CALIFORNIA/JAKARTA-Sebuah laporan investigasi mengejutkan dari Reuters (15/12/2025) membongkar sisi gelap raksasa teknologi Meta (induk Facebook, Instagram, WhatsApp). Laporan tersebut menuding Meta secara sadar membiarkan merajalelanya iklan penipuan (ad fraud) yang berasal dari China demi mengamankan pendapatan iklan yang bernilai miliaran dolar.
Temuan Utama Investigasi:
- China sebagai Sapi Perah: Pengiklan dari China telah menjadi sumber pendapatan terbesar bagi Meta. Untuk menjaga aliran dana ini, Meta diduga melonggarkan filter keamanan dan standar komunitas mereka terhadap akun-akun bisnis dari negara tersebut.
- Sengaja Diabaikan: Dokumen internal menunjukkan bahwa staf keamanan Meta telah berulang kali memperingatkan eksekutif tentang pola penipuan sistematis (barang palsu, phishing, hingga barang yang tak pernah dikirim), namun peringatan ini diabaikan demi target pertumbuhan revenue.
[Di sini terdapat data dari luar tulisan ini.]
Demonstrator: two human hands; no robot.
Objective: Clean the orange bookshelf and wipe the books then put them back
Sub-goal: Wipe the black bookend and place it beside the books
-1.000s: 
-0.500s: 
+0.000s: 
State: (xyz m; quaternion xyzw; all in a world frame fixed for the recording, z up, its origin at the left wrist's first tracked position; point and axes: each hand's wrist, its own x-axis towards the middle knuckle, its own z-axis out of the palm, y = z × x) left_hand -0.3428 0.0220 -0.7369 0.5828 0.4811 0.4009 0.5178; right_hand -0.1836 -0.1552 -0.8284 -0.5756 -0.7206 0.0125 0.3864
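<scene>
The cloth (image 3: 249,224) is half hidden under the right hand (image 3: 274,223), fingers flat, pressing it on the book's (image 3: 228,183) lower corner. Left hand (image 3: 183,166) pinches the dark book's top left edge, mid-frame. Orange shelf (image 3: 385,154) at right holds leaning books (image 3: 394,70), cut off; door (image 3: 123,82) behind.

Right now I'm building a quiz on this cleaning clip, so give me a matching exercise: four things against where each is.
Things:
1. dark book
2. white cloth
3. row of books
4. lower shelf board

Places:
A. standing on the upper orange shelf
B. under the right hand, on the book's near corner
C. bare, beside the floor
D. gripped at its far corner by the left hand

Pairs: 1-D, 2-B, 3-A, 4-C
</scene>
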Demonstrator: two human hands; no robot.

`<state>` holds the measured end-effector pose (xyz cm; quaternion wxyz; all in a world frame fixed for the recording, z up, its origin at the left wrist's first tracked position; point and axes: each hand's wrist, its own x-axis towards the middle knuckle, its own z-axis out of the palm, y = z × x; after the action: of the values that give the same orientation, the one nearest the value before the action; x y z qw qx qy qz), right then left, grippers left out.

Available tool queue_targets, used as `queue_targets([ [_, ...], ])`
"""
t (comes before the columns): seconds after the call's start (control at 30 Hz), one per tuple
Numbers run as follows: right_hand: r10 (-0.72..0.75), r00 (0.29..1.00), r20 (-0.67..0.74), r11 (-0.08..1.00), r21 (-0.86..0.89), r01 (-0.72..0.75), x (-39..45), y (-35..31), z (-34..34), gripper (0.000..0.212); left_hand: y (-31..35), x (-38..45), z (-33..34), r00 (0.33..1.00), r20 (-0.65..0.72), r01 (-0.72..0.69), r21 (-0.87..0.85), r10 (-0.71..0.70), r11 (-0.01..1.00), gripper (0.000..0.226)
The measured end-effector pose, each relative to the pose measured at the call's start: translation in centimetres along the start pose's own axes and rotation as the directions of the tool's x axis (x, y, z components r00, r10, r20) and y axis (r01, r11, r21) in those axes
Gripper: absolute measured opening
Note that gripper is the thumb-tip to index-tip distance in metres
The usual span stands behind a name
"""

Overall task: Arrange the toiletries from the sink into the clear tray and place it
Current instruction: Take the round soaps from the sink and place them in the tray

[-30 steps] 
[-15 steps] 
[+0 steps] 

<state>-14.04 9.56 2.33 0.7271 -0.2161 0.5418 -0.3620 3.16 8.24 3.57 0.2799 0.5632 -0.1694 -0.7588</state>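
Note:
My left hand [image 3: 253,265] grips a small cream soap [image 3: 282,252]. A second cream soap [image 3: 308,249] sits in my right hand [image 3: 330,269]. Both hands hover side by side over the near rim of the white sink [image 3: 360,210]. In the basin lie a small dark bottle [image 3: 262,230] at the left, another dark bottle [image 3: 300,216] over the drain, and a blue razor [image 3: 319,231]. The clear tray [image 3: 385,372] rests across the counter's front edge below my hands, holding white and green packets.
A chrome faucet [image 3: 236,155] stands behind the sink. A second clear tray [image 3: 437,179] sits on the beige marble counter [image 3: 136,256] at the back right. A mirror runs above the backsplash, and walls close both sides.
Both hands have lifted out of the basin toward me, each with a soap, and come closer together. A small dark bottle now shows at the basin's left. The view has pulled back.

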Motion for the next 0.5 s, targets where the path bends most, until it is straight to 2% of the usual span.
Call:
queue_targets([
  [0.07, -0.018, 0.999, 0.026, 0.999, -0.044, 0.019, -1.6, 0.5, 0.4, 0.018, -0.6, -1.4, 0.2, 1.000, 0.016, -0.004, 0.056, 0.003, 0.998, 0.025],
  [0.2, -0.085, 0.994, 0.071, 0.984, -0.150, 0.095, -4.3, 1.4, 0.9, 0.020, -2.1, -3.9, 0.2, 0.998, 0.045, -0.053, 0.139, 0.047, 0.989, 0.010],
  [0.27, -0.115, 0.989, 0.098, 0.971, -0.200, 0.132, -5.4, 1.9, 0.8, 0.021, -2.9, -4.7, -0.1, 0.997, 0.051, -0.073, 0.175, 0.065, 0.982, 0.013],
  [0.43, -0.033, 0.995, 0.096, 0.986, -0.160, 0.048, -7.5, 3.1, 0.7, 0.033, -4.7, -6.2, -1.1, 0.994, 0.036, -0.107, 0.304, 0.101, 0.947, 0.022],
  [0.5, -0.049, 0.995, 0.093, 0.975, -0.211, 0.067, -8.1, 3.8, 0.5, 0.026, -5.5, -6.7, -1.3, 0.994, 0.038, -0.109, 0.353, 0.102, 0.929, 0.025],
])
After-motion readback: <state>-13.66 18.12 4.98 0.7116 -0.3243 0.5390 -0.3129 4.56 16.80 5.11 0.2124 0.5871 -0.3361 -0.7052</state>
- Dampak Global & Indonesia: Iklan-iklan ini menargetkan pengguna global, termasuk Indonesia. Pengguna dibombardir dengan iklan barang murah yang ternyata scam, atau tautan judi online (judol) yang menyusup lewat ads.
Analisis untuk Indonesia: Bagi Indonesia, ini adalah alarm bahaya ganda. Pertama, konsumen Indonesia menjadi korban penipuan finansial langsung. Kedua, UMKM lokal “dibunuh” pelan-pelan karena kalah bersaing dengan iklan barang impor murah (yang seringkali kualitas sampah atau penipuan) yang diprioritaskan oleh algoritma Meta karena spending iklan mereka yang masif.